Start of PROVIDED MATERIAL

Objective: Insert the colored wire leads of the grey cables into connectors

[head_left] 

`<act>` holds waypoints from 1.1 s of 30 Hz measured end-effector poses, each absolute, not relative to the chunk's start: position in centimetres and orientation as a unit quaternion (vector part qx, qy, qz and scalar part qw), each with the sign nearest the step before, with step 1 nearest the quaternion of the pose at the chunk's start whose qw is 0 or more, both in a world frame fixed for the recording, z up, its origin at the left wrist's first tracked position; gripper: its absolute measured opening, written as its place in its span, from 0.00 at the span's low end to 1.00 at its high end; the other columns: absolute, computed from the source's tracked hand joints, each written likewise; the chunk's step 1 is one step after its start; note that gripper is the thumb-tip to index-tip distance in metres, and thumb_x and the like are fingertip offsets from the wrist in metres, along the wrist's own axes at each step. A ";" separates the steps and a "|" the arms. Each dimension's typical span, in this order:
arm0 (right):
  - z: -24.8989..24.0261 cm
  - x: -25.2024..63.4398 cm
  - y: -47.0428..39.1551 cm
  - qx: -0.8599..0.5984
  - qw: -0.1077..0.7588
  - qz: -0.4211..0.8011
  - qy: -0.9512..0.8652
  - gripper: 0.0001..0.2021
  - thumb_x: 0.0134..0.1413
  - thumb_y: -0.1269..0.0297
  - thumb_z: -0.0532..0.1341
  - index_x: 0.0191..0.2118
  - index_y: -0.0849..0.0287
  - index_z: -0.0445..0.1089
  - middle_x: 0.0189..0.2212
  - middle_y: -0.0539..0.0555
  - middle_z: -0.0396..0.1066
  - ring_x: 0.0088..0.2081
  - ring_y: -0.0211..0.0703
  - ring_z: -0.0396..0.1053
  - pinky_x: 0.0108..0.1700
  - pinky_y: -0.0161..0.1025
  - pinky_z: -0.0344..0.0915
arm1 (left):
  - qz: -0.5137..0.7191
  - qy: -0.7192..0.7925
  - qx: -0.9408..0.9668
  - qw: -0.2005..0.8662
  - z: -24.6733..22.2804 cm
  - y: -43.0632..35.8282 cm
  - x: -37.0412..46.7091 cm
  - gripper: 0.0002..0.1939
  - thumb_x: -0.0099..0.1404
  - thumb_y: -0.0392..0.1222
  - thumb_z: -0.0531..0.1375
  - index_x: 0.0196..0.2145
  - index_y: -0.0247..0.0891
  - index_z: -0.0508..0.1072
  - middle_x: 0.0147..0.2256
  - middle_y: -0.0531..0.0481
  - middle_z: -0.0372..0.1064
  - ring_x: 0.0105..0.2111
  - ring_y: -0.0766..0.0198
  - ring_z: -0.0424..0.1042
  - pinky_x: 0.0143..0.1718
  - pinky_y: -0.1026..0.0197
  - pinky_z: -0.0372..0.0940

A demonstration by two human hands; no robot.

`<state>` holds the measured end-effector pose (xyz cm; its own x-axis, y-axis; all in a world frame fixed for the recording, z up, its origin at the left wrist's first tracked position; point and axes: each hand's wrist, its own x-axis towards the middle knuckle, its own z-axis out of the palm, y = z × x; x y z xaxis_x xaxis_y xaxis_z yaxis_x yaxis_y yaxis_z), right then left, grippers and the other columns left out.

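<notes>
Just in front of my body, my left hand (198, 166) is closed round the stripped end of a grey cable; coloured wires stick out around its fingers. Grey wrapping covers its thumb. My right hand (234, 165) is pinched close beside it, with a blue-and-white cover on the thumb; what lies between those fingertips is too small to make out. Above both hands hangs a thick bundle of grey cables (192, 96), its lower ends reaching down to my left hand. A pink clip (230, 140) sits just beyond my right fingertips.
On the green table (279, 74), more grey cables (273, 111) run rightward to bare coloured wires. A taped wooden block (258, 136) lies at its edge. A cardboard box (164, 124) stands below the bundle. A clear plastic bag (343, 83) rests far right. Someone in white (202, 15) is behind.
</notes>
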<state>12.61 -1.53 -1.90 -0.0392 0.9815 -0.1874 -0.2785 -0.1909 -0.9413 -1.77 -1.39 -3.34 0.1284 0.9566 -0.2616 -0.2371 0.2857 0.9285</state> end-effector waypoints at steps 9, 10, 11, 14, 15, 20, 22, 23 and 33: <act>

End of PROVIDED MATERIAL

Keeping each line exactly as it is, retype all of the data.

*SOLUTION BELOW:*
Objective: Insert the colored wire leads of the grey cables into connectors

[head_left] 

`<act>` holds waypoints from 1.1 s of 30 Hz measured end-effector poses, each absolute, not relative to the chunk's start: position in centimetres and orientation as a unit quaternion (vector part qx, qy, qz and scalar part qw), each with the sign nearest the step before, with step 1 nearest the quaternion of the pose at the chunk's start whose qw is 0 or more, both in a world frame fixed for the recording, z up, its origin at the left wrist's first tracked position; gripper: its absolute measured opening, written as its place in its span, from 0.00 at the span's low end to 1.00 at its high end; the other columns: absolute, computed from the source's tracked hand joints, each written likewise; the chunk's step 1 is one step after its start; note that gripper is the thumb-tip to index-tip distance in metres, and thumb_x and the like are fingertip offsets from the wrist in metres, along the wrist's own axes at each step. A ";" separates the steps and a "|" the arms. Each dimension's typical span, in this order:
arm0 (right):
  - z: -24.8989..24.0261 cm
  - x: -25.2024..63.4398 cm
  - y: -47.0428..39.1551 cm
  - qx: -0.8599..0.5984
  - qw: -0.1077..0.7588
  - qz: -0.4211..0.8011
  - qy: -0.9512..0.8652
  - gripper: 0.0001..0.2021
  - thumb_x: 0.0134..0.1413
  - thumb_y: -0.1269..0.0297
  - thumb_z: -0.0532..0.1341
  - index_x: 0.0191..0.2118
  - index_y: -0.0849..0.0287
  - index_z: -0.0445..0.1089
  - middle_x: 0.0189..0.2212
  - middle_y: -0.0539..0.0555
  - middle_z: -0.0396..0.1066
  - ring_x: 0.0088..0.2081
  - ring_y: -0.0211..0.0703
  - ring_z: -0.0396..0.1053
  - pinky_x: 0.0108..0.1700
  - pinky_y: -0.0161..0.1025
  - pinky_z: -0.0344..0.0915
arm1 (left):
  - qz: -0.5137..0.7191
  - qy: -0.7192..0.7925
  - qx: -0.9408..0.9668
  - qw: -0.2005..0.8662
  - z: -24.6733..22.2804 cm
  - y: -43.0632..35.8282 cm
  - x: -37.0412..46.7091 cm
  - gripper: 0.0002..0.1939
  - thumb_x: -0.0099..0.1404
  - thumb_y: -0.0392..0.1222
  - thumb_z: -0.0531..0.1375
  - index_x: 0.0196..0.2145
  - index_y: -0.0247..0.0891
  - index_z: -0.0508..0.1072
  - middle_x: 0.0147..0.2256
  - middle_y: -0.0531..0.0481
  - middle_z: -0.0372..0.1064
  - ring_x: 0.0105..0.2111
  - ring_y: -0.0766..0.0198
  - ring_z: -0.0424..0.1042
  - pinky_x: 0.0143..0.1718
  - pinky_y: -0.1026..0.0197
  - pinky_z: -0.0372..0.0940

A demonstration by two human hands; no robot.

`<state>` holds the measured end-effector pose (xyz cm; its own x-axis, y-axis; all in a world frame fixed for the recording, z up, its origin at the left wrist's first tracked position; point and axes: each hand's wrist, its own x-axis towards the middle knuckle, its own z-axis out of the palm, y = z × x; x y z xaxis_x xaxis_y xaxis_z yaxis_x yaxis_y yaxis_z), right then left, grippers and the other columns left out.

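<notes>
Just in front of my body, my left hand (198, 166) is closed round the stripped end of a grey cable; coloured wires stick out around its fingers. Grey wrapping covers its thumb. My right hand (234, 165) is pinched close beside it, with a blue-and-white cover on the thumb; what lies between those fingertips is too small to make out. Above both hands hangs a thick bundle of grey cables (192, 96), its lower ends reaching down to my left hand. A pink clip (230, 140) sits just beyond my right fingertips.
On the green table (279, 74), more grey cables (273, 111) run rightward to bare coloured wires. A taped wooden block (258, 136) lies at its edge. A cardboard box (164, 124) stands below the bundle. A clear plastic bag (343, 83) rests far right. Someone in white (202, 15) is behind.
</notes>
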<state>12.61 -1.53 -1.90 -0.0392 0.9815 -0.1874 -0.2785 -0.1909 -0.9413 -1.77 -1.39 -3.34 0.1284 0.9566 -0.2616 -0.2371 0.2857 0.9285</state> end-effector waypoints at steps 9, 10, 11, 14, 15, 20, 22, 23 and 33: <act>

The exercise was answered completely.